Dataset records
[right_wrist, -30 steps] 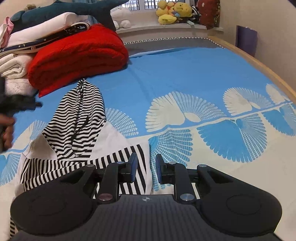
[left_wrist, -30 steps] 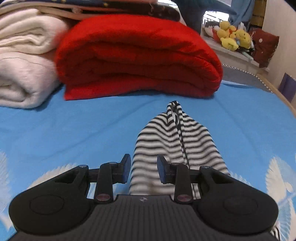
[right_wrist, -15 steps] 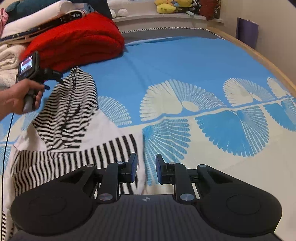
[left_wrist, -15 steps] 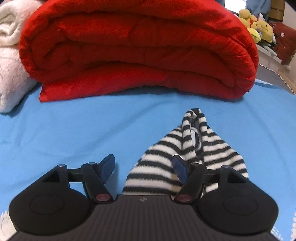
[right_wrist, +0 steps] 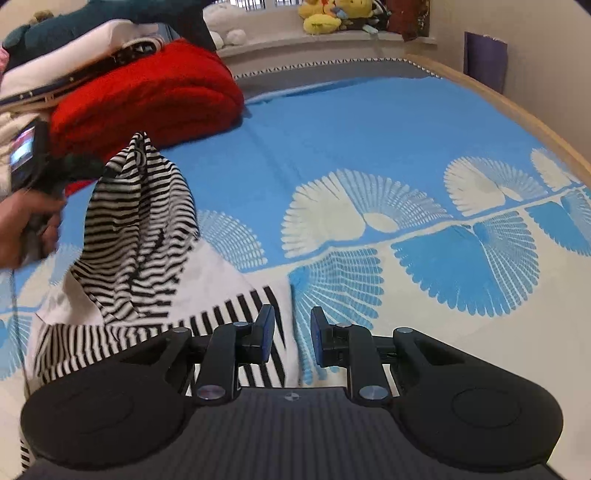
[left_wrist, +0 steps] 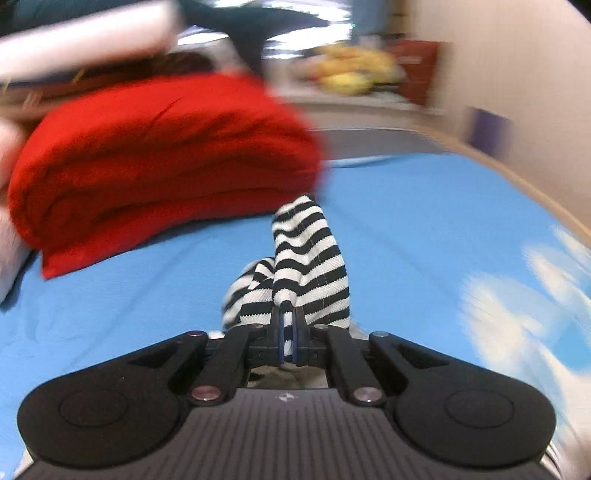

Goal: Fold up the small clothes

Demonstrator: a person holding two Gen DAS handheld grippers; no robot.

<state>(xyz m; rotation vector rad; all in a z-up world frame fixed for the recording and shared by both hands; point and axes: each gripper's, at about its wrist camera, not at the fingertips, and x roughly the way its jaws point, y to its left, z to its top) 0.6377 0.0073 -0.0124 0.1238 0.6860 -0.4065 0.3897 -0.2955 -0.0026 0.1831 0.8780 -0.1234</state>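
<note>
A small black-and-white striped garment (right_wrist: 136, 236) lies on the blue bedspread (right_wrist: 351, 129). Its far end is drawn up into a peak (right_wrist: 138, 146). In the left wrist view my left gripper (left_wrist: 287, 325) is shut on that striped cloth (left_wrist: 310, 258), which stands up in front of the fingers. From the right wrist view the left gripper (right_wrist: 79, 164) appears at the left, held by a hand (right_wrist: 22, 221), pulling the cloth up. My right gripper (right_wrist: 292, 332) hovers open just above the garment's near striped edge (right_wrist: 236, 314), nothing between its fingers.
A folded red blanket (right_wrist: 147, 96) and a stack of white bedding (right_wrist: 74, 44) lie at the far left, close behind the lifted cloth. Plush toys (right_wrist: 332, 14) sit on the window sill. The bed's wooden edge (right_wrist: 517, 110) runs along the right.
My left gripper went from open around the garment's far end to shut on it, and has pulled it up and back from the red blanket. The right gripper has stayed in place.
</note>
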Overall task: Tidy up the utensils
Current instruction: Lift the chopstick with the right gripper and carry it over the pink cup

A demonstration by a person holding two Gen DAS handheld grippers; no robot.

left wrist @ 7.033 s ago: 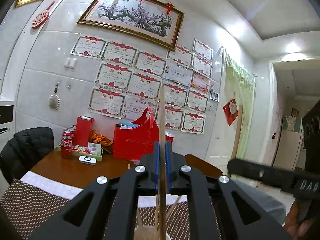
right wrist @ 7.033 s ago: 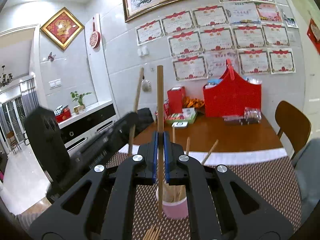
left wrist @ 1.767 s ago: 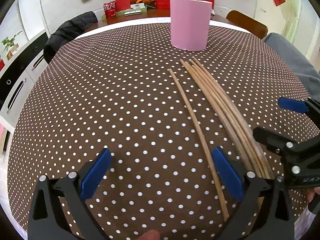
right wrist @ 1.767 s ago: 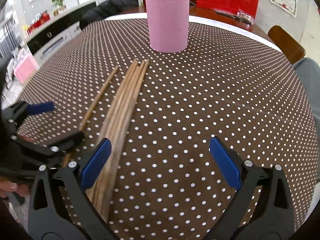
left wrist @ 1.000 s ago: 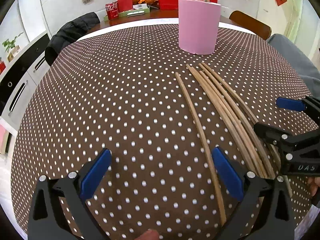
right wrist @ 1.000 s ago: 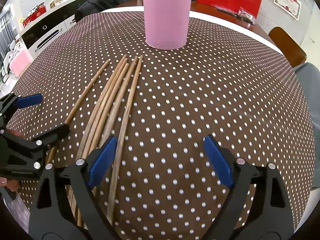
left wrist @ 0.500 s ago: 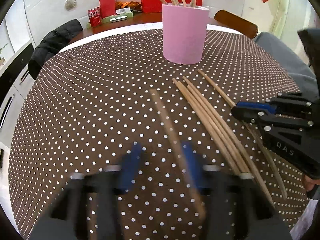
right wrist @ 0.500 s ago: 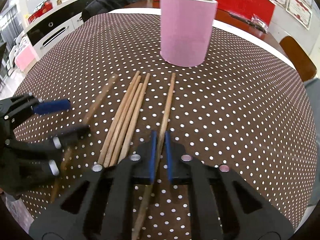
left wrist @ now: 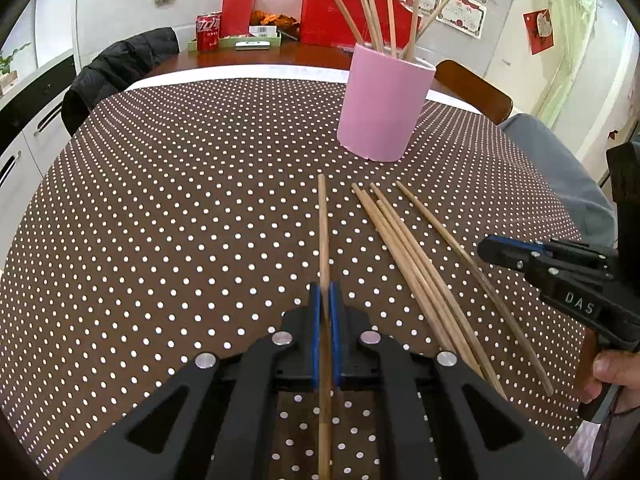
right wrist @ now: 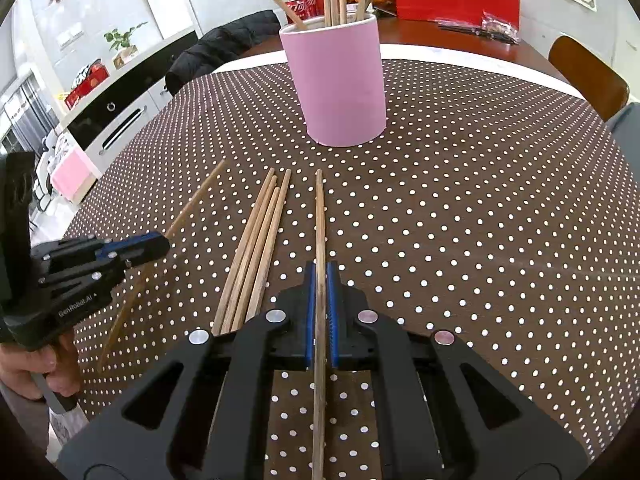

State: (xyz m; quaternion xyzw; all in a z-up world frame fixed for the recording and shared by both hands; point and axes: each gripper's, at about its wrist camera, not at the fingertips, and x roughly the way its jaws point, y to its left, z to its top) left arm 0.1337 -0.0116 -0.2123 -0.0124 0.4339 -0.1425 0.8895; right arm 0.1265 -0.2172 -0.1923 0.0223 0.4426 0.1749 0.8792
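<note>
Several wooden chopsticks stand in a pink cup on the dotted brown tablecloth. My left gripper is shut on one chopstick, which points toward the cup. The right gripper is shut on another chopstick, also aimed at the cup. Between them a bundle of loose chopsticks lies flat on the cloth. Each view shows the other gripper at its edge: the right gripper in the left wrist view, the left gripper in the right wrist view.
A dark jacket hangs over a chair at the far left, and a wooden chair stands behind the cup. Cola cans and a red bag sit at the table's far end. A hand holds the right gripper's handle.
Both grippers stood wide open over the chopsticks a second ago. Each has since shut on one chopstick, and the two held sticks now lie apart from the bundle.
</note>
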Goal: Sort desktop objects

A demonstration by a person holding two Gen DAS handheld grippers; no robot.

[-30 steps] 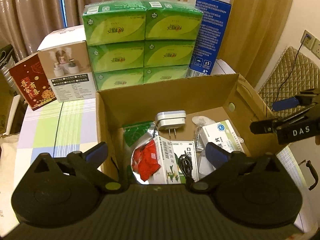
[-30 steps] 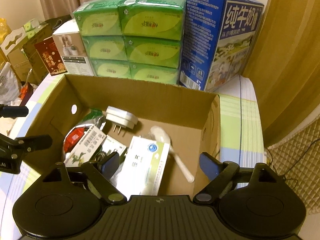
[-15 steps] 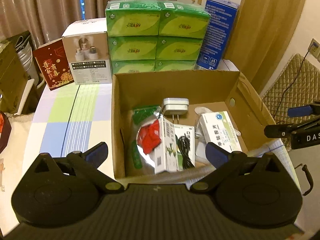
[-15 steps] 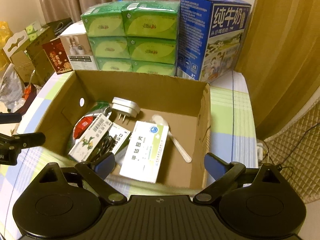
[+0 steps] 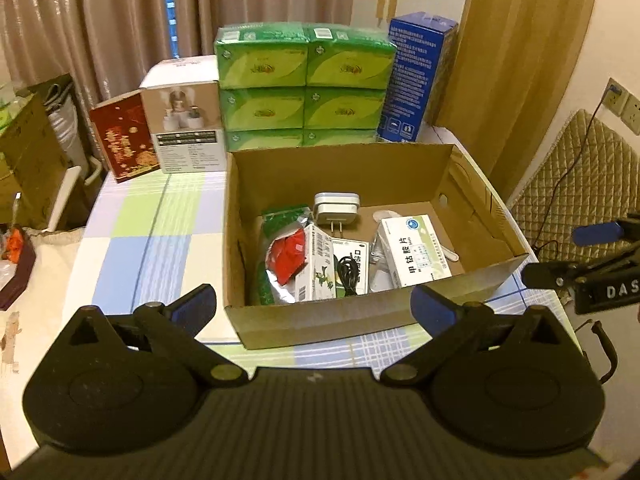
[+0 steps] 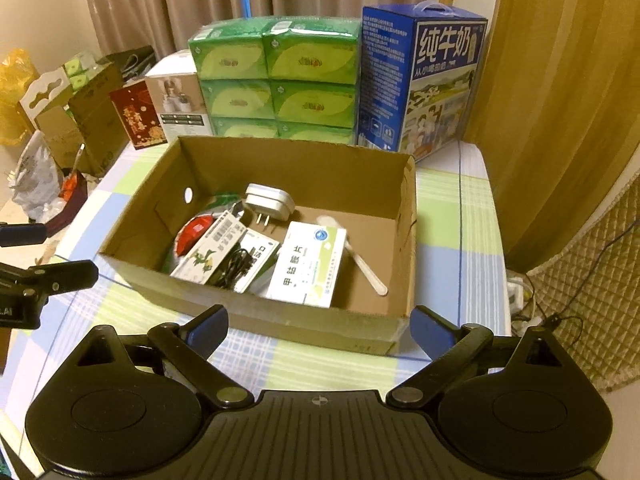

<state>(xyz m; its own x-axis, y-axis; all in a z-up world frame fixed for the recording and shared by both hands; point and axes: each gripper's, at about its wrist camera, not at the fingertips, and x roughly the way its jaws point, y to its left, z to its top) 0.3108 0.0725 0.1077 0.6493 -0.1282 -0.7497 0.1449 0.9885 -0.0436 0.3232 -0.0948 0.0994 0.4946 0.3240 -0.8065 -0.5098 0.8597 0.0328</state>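
Checked cloth covers the surface (image 5: 160,216), where an open cardboard box (image 5: 320,320) stands in the middle, with stacked green tissue packs (image 5: 304,88) and a blue milk carton (image 6: 424,80) behind its far wall. Inside lie a white plug adapter (image 5: 336,208), a medicine box (image 5: 416,252), a black cable (image 5: 348,272) and a red packet (image 5: 288,256) partly hidden under another box. Both the left tool (image 5: 314,304) and the right tool (image 6: 320,328) hang spread wide and empty before the near wall.
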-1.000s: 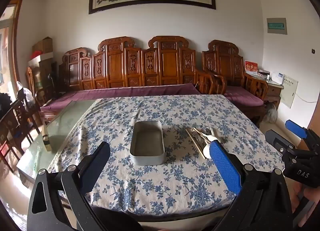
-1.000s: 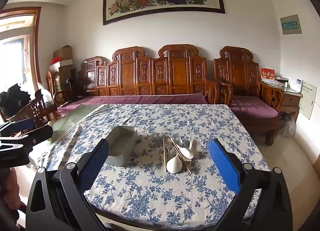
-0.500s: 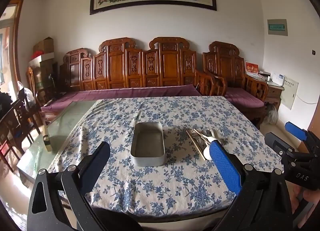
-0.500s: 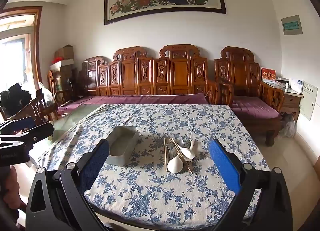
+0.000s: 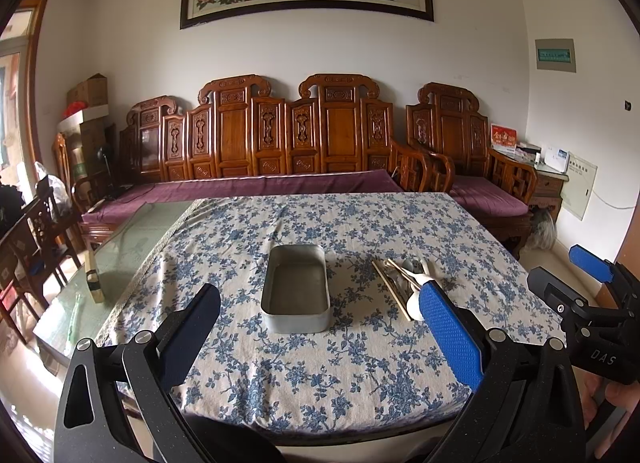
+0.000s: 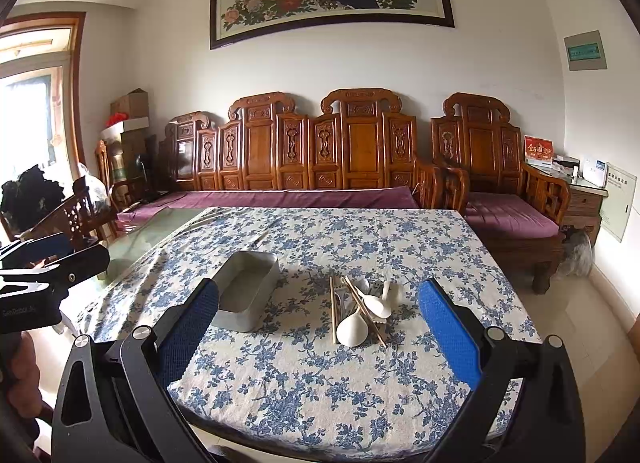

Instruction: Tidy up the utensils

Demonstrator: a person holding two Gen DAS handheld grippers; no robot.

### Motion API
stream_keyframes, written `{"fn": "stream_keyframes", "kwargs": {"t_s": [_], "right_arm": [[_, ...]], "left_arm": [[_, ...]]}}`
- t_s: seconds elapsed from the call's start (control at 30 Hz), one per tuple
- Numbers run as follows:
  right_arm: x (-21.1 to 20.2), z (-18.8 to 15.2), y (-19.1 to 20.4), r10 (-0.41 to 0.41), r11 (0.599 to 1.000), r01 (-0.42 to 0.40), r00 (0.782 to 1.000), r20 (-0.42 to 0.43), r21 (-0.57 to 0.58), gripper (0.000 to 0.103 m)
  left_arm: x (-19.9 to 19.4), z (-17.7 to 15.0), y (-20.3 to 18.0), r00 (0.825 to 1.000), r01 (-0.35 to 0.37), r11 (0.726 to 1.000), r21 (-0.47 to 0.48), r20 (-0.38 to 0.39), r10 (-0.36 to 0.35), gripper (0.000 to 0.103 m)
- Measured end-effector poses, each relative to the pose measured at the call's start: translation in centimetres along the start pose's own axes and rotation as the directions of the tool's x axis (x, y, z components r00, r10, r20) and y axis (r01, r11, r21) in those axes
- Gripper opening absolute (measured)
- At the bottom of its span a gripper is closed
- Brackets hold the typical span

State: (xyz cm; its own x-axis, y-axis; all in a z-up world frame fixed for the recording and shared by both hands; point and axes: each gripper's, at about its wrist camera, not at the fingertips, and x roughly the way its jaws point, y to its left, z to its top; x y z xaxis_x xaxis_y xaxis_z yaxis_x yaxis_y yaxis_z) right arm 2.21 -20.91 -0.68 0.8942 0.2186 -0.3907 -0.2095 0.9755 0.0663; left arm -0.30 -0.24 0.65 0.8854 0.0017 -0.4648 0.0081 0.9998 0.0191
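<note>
Carved wooden benches are lining the far wall while the floral-clothed surface (image 6: 320,375) is carrying one empty metal tin (image 6: 246,289) at centre-left and a heap of utensils (image 6: 360,309) at centre. Both the left gripper (image 5: 320,319) and right gripper (image 6: 318,311) are hovering wide-jawed, holding nothing. Judging by the heap, picking one top piece first looks wisest: three white spoons and several chopsticks, exact number unclear

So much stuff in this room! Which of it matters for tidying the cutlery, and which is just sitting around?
Part of the job:
- empty rectangular metal tin
- pile of white ceramic spoons and wooden chopsticks beside it
- left tongs and right tongs, both open

Just lying about:
- small wooden block on the bare glass
- carved wooden bench
- cardboard boxes
</note>
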Motion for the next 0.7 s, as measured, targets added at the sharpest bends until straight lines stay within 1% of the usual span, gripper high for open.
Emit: {"fn": "stream_keyframes", "kwargs": {"t_s": [0.3, 0.7], "right_arm": [[0.00, 0.09, 0.04, -0.001, 1.000, 0.001, 1.000, 0.000, -0.002, 0.100], [-0.23, 0.17, 0.33, -0.001, 1.000, 0.001, 1.000, 0.002, -0.003, 0.100]], "left_arm": [[0.20, 0.15, 0.23, 1.000, 0.002, 1.000, -0.002, 0.002, -0.002, 0.096], [-0.69, 0.39, -0.03, 1.000, 0.007, 1.000, 0.000, 0.017, -0.007, 0.097]]}}
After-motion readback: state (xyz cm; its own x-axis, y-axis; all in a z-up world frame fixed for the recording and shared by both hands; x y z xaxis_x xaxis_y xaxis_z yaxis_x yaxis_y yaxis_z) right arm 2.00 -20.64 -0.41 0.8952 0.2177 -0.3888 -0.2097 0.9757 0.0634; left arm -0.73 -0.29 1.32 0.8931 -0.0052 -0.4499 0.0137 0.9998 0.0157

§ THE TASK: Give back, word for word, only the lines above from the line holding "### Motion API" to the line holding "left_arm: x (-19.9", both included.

§ SOLUTION FOR THIS PROBLEM:
### Motion API
stream_keyframes, written `{"fn": "stream_keyframes", "kwargs": {"t_s": [_], "right_arm": [[_, ...]], "left_arm": [[_, ...]]}}`
- t_s: seconds elapsed from the call's start (control at 30 Hz), one per tuple
- Numbers run as follows:
  right_arm: x (-21.1 to 20.2), z (-18.8 to 15.2), y (-19.1 to 20.4), r10 (-0.41 to 0.41), r11 (0.599 to 1.000), r01 (-0.42 to 0.40), r00 (0.782 to 1.000), r20 (-0.42 to 0.43), r21 (-0.57 to 0.58), gripper (0.000 to 0.103 m)
  left_arm: x (-19.9 to 19.4), z (-17.7 to 15.0), y (-20.3 to 18.0), r00 (0.825 to 1.000), r01 (-0.35 to 0.37), r11 (0.726 to 1.000), r21 (-0.47 to 0.48), r20 (-0.38 to 0.39), r10 (-0.36 to 0.35), gripper (0.000 to 0.103 m)

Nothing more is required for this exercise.